## AIM OF THE TASK
Two lines mark the range in the entries below: the one holding "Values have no" and the one holding "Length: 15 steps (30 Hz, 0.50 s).". Set down those two and all lines between them, exactly.

## RECORD EXCERPTS
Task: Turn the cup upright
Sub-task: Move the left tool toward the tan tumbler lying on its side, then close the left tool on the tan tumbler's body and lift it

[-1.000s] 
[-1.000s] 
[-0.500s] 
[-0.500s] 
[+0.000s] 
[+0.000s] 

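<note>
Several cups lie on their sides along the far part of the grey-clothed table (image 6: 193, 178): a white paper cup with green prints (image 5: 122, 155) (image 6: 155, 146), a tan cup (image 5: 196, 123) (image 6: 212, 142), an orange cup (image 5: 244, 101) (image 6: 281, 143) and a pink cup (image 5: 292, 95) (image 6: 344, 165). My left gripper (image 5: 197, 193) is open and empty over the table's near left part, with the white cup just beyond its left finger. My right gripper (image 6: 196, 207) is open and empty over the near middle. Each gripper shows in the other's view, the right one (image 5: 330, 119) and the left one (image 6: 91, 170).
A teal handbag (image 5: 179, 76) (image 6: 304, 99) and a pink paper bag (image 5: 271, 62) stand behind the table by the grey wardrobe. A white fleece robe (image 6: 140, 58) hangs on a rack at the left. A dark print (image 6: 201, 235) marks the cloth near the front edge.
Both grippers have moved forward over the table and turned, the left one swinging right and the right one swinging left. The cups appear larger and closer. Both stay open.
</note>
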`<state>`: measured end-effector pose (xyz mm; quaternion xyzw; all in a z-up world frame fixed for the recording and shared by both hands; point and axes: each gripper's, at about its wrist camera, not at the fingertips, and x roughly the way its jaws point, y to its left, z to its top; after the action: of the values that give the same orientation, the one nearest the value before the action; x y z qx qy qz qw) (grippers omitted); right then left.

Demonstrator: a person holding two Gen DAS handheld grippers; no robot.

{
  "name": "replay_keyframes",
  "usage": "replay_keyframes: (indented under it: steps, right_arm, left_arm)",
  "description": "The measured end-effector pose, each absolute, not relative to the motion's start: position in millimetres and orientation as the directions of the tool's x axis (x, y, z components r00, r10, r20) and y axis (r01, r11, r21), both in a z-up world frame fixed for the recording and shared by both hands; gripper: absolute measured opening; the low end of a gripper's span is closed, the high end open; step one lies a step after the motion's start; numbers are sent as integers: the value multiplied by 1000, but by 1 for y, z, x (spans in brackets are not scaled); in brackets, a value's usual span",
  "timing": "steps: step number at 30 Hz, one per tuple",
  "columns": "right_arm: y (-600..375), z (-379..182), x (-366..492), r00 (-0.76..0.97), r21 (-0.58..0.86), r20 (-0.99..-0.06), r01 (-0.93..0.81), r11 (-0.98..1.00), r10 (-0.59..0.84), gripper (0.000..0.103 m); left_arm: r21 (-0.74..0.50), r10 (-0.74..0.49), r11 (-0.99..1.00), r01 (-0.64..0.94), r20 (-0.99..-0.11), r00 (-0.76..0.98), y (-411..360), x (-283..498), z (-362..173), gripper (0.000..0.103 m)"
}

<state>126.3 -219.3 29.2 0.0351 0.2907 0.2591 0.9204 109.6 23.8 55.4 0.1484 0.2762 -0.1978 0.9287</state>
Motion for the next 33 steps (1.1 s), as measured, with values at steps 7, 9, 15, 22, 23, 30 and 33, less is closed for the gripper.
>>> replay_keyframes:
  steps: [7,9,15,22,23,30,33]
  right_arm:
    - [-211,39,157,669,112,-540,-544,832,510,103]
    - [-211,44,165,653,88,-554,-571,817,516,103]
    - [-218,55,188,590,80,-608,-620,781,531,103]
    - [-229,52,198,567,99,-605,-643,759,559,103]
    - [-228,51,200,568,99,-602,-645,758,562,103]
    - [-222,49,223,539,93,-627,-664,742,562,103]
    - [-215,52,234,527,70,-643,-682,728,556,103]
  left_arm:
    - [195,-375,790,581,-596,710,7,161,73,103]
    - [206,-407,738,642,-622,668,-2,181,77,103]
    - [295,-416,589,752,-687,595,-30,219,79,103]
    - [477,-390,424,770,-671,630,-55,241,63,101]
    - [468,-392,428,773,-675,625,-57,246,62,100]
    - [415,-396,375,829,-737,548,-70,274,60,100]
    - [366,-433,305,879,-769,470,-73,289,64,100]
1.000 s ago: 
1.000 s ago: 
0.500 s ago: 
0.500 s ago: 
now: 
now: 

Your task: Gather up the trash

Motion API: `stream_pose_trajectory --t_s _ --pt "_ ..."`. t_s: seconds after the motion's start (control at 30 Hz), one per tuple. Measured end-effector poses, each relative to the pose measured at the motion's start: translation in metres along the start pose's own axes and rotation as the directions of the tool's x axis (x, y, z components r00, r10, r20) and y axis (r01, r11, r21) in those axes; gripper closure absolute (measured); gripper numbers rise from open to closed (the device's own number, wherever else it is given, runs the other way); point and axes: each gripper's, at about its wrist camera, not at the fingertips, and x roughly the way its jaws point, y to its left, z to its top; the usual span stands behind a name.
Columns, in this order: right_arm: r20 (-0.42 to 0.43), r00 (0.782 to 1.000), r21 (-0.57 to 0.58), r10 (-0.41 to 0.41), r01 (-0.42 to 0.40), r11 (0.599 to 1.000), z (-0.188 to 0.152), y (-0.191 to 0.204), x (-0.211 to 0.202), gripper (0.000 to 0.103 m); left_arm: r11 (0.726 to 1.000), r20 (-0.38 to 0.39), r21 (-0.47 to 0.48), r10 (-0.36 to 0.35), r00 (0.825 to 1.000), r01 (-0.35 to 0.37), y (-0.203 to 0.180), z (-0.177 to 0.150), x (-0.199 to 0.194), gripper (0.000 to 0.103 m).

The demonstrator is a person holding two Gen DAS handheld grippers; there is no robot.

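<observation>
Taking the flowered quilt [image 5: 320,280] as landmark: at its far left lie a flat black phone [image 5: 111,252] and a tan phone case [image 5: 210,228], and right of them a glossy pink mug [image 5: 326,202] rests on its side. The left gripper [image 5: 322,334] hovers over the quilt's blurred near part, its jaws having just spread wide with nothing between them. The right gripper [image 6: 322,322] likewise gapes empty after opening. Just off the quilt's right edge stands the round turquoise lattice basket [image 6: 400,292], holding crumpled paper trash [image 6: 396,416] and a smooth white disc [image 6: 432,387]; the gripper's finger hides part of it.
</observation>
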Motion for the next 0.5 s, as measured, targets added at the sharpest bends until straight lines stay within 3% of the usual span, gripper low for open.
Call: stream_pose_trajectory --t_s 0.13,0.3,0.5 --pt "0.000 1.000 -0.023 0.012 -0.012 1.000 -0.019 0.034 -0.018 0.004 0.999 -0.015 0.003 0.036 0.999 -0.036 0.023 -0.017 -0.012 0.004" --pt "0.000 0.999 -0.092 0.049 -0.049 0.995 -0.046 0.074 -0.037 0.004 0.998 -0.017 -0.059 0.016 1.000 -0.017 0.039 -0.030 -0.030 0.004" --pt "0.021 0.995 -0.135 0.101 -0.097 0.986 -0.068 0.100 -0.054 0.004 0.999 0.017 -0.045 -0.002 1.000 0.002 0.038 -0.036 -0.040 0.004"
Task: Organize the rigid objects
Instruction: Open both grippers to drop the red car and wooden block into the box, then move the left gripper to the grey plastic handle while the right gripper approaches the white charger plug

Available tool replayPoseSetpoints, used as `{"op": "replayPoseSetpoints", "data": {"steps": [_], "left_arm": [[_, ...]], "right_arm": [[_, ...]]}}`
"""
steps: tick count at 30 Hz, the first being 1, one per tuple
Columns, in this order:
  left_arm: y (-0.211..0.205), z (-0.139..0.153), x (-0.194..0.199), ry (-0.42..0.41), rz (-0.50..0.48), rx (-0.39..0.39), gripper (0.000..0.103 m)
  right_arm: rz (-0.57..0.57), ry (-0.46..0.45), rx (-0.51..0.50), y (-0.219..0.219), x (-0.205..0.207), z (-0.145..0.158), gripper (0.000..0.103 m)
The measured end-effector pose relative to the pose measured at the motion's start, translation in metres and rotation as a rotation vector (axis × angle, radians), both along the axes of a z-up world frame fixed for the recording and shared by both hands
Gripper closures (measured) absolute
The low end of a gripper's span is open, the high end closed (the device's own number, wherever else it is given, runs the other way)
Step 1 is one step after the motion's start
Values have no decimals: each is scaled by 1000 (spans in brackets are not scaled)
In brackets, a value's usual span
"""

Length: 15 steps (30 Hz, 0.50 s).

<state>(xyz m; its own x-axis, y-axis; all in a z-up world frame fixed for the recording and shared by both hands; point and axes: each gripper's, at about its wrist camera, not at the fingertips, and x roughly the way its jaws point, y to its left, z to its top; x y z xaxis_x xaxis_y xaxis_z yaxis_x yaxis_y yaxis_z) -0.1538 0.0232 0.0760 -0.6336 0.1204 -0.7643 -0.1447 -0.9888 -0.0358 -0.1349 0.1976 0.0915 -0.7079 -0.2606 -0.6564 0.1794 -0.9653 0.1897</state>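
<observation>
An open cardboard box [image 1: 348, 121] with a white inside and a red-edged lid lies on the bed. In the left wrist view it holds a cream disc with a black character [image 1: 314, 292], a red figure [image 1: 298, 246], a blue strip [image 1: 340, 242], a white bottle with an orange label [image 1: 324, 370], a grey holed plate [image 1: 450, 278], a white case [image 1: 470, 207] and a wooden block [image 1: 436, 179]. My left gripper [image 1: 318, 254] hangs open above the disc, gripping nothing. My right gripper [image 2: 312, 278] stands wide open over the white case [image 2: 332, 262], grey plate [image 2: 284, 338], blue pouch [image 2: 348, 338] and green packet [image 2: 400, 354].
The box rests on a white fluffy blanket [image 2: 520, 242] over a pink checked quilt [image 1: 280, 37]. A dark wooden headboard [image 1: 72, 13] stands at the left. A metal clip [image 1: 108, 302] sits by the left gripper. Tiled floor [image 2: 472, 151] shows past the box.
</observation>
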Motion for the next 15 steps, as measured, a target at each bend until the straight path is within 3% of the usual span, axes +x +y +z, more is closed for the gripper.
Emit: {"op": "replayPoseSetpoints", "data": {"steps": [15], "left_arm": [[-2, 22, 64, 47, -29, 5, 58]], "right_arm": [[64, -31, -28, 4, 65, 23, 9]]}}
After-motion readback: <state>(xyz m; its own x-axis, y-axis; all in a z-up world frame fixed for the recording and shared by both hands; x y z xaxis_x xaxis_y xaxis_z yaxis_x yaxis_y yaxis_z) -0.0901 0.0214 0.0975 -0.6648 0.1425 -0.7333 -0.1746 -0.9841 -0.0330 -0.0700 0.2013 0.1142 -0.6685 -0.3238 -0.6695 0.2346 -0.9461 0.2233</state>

## OUTPUT OF THE TASK
Values have no decimals: each is scaled by 1000 (spans in brackets are not scaled)
In brackets, a value's usual span
"""

Length: 15 steps (30 Hz, 0.50 s).

Output for the exercise is now complete.